Transcribe the listing in full, excluding any pictures.

═══ Available data

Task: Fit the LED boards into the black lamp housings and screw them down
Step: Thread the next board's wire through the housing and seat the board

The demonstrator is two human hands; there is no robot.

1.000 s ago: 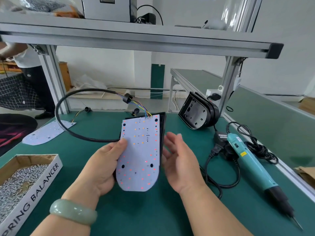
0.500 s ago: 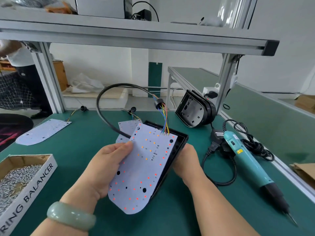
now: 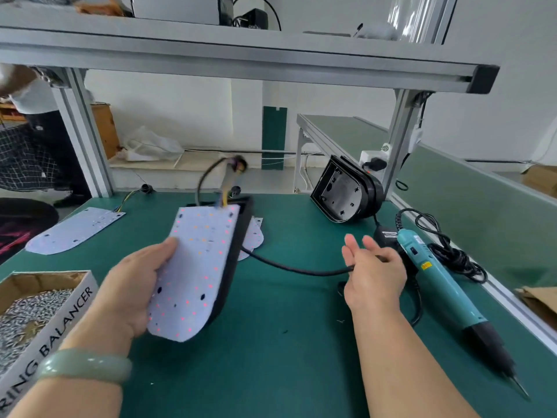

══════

Exercise response
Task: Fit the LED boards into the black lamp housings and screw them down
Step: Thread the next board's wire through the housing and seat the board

The demonstrator is two human hands; there is no robot.

1.000 s ago: 
0.500 s ago: 
now: 

No additional answer is needed here.